**WORK ITEM**
Look below for the line that contains "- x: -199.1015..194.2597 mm", then copy it and each following line exactly, through and including the line that contains "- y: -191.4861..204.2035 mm".

**DATASET EXCERPTS**
[Start of section]

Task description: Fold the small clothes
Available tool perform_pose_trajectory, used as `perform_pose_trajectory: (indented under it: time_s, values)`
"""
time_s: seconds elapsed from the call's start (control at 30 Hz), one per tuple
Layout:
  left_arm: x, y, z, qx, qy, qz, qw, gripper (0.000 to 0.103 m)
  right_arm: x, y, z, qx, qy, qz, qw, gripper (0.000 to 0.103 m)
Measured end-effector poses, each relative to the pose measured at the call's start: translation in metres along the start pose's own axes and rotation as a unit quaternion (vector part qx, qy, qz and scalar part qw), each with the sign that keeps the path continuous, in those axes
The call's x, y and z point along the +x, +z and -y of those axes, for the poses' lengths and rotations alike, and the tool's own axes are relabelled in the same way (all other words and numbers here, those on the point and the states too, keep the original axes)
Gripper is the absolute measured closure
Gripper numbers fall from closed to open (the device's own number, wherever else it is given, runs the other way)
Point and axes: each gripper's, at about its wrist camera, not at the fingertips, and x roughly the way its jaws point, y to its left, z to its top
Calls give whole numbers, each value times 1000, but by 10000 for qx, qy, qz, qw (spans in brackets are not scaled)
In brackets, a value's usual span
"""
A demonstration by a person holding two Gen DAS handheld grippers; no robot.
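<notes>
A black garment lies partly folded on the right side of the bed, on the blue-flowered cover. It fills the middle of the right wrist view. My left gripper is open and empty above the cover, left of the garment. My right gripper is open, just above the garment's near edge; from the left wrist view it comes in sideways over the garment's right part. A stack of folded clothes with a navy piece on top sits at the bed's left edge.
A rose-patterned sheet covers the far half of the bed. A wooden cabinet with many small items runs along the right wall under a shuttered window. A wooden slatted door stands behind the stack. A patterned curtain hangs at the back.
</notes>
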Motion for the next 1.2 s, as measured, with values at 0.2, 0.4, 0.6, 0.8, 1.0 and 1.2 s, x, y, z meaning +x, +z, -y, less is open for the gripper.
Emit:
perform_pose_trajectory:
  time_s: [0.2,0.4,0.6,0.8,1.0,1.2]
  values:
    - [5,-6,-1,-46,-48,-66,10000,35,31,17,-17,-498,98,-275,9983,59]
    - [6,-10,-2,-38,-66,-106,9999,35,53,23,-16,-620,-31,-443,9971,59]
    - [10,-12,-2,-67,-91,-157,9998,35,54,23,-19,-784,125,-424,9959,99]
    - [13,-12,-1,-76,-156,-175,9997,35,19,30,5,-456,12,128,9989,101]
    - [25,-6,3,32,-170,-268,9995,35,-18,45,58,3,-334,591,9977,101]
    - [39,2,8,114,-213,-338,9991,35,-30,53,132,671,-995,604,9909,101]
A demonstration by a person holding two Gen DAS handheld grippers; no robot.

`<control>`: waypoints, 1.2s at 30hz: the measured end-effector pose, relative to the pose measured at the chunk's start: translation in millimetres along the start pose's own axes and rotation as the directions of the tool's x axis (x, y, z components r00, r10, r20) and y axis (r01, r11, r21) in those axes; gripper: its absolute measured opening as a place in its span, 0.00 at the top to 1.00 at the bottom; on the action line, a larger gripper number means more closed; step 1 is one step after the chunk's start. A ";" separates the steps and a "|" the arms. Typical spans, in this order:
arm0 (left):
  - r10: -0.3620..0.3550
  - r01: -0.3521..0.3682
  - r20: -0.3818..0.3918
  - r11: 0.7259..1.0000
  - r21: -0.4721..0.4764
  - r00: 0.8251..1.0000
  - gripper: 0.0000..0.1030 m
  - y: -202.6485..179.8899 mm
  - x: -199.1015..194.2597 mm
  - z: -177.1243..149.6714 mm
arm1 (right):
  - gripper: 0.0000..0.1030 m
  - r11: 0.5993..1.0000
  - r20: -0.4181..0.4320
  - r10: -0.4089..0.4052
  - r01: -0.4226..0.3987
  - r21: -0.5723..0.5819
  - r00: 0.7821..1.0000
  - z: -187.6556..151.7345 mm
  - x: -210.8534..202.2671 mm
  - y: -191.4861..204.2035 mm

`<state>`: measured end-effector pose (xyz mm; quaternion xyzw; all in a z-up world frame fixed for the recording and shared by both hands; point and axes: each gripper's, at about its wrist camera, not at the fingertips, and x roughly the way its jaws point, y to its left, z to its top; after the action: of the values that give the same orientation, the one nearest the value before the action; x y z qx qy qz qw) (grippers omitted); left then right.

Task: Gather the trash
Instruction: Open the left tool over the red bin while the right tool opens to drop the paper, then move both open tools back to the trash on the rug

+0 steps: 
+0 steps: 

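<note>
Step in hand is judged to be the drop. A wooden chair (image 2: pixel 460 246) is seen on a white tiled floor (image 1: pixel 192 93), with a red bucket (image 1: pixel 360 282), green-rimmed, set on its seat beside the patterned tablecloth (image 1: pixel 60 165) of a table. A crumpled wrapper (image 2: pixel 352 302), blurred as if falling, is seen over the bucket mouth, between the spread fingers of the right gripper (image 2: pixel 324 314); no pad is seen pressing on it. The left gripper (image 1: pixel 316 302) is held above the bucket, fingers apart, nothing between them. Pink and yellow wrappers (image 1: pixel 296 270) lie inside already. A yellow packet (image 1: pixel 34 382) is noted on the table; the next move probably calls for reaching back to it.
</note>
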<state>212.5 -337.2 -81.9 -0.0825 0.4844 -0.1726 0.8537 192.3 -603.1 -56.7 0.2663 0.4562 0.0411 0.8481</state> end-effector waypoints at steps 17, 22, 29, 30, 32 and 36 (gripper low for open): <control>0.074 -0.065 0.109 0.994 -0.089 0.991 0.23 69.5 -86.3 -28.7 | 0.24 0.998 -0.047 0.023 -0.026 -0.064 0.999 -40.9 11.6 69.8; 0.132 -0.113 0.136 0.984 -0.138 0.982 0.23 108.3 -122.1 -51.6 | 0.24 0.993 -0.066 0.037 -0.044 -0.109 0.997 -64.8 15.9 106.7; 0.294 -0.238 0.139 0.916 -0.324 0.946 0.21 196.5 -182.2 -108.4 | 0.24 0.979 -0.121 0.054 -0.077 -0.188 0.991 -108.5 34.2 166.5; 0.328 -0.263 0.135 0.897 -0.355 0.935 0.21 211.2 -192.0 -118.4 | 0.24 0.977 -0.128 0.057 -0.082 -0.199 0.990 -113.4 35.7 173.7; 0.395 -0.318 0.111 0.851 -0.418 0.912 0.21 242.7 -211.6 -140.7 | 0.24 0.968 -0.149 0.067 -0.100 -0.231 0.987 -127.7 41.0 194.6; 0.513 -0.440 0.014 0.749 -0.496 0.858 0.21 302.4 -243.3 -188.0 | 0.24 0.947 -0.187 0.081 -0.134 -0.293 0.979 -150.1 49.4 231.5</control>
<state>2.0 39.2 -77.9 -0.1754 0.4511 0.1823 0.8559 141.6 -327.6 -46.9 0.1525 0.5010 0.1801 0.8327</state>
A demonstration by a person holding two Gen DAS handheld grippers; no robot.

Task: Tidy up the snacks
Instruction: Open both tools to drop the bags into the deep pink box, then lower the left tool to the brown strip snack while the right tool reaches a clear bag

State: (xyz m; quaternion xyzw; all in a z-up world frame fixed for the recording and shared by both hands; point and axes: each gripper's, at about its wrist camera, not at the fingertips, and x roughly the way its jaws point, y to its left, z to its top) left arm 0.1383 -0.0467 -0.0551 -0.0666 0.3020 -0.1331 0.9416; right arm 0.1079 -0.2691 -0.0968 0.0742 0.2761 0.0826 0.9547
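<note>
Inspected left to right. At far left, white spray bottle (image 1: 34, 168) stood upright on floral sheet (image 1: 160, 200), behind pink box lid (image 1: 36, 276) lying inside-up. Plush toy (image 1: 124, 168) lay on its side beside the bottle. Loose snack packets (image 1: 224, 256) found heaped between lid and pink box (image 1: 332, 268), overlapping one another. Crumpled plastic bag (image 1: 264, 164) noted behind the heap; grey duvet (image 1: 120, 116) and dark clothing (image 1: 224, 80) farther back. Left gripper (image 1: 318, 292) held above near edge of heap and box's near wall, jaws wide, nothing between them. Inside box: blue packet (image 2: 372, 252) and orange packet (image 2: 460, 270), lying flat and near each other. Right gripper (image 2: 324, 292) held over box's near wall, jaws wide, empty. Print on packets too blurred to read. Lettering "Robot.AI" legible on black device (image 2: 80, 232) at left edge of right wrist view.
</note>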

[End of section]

**SOLUTION FOR THIS EXERCISE**
  - x: -199.1015..194.2597 mm
  - z: -177.1243..149.6714 mm
arm1 (right):
  - gripper: 0.0000..0.1030 m
  - r11: 0.5993..1.0000
  - r20: -0.4181..0.4320
  - r10: -0.4089..0.4052
  - r01: -0.4226..0.3987
  - r21: -0.5723..0.5819
  - r00: 0.7821..1.0000
  - z: -187.6556..151.7345 mm
  - x: -210.8534..202.2671 mm
  - y: -191.4861..204.2035 mm

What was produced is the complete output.